### [EXERCISE]
From the first line to the last, set down the material exactly, leaving out its pictures.

### [PROVIDED DATA]
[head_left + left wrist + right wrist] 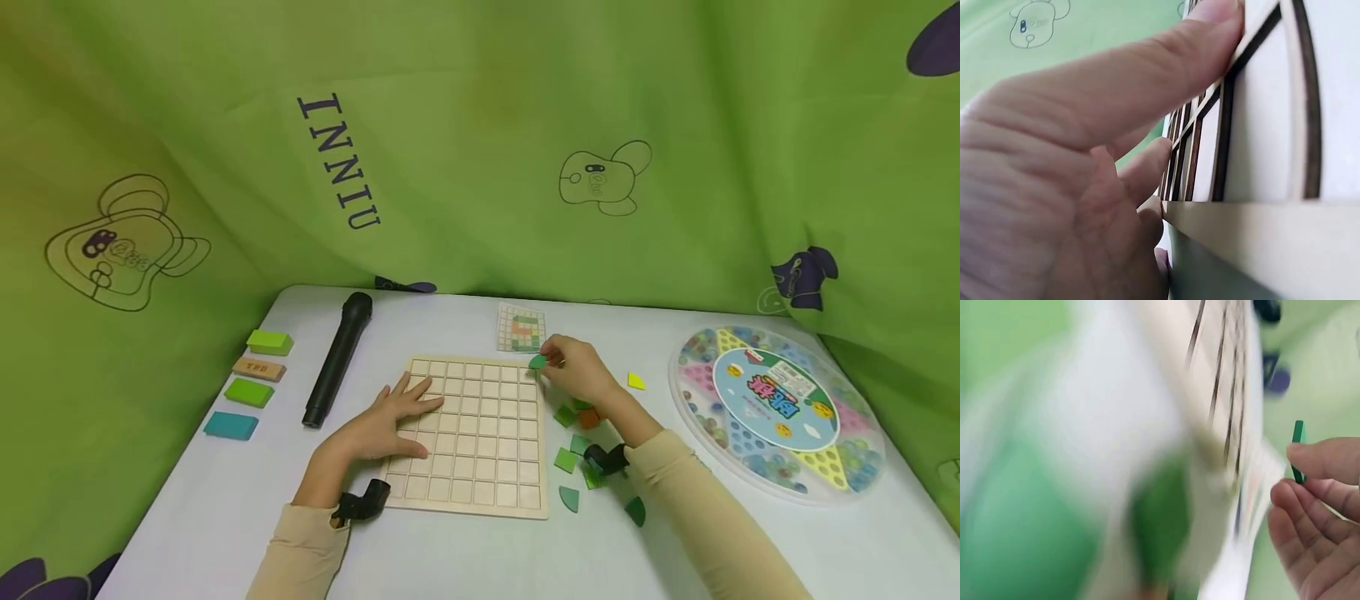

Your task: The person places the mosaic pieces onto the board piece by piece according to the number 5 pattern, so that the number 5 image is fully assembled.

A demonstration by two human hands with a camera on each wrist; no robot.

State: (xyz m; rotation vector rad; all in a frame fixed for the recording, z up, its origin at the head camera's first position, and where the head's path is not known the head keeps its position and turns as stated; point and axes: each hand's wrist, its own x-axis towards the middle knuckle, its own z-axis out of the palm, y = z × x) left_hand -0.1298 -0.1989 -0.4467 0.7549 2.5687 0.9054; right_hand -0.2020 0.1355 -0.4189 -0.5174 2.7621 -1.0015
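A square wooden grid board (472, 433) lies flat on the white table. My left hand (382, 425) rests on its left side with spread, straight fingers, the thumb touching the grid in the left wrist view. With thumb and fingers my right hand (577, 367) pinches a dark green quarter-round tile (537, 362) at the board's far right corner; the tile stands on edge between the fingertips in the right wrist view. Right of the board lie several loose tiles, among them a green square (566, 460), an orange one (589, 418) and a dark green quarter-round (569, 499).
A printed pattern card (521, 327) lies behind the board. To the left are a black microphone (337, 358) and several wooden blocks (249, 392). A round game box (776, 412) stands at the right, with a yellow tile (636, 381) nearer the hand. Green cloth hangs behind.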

### [EXERCISE OUTPUT]
[head_left + left wrist + right wrist] 

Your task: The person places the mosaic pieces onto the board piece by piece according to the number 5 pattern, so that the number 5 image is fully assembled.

A demonstration by two human hands with a camera on each wrist; no robot.

State: (xyz m; rotation vector rad; all in a frame fixed for the recording, z up, its origin at the head camera's first position, and where the head's path is not known the head keeps its position and turns as stated; point and axes: each hand's wrist, its own x-axis towards the middle knuckle, its own z-axis out of the palm, y = z × x) left_hand -0.1298 -0.1989 -0.4467 0.7549 2.5687 0.9054; right_hand -0.2020 0.1355 -0.4189 -0.5174 2.7621 -1.0015
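A square wooden grid board (472, 433) lies flat on the white table. My left hand (382, 425) rests on its left side with spread, straight fingers, the thumb touching the grid in the left wrist view. With thumb and fingers my right hand (577, 367) pinches a dark green quarter-round tile (537, 362) at the board's far right corner; the tile stands on edge between the fingertips in the right wrist view. Right of the board lie several loose tiles, among them a green square (566, 460), an orange one (589, 418) and a dark green quarter-round (569, 499).
A printed pattern card (521, 327) lies behind the board. To the left are a black microphone (337, 358) and several wooden blocks (249, 392). A round game box (776, 412) stands at the right, with a yellow tile (636, 381) nearer the hand. Green cloth hangs behind.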

The output is complete.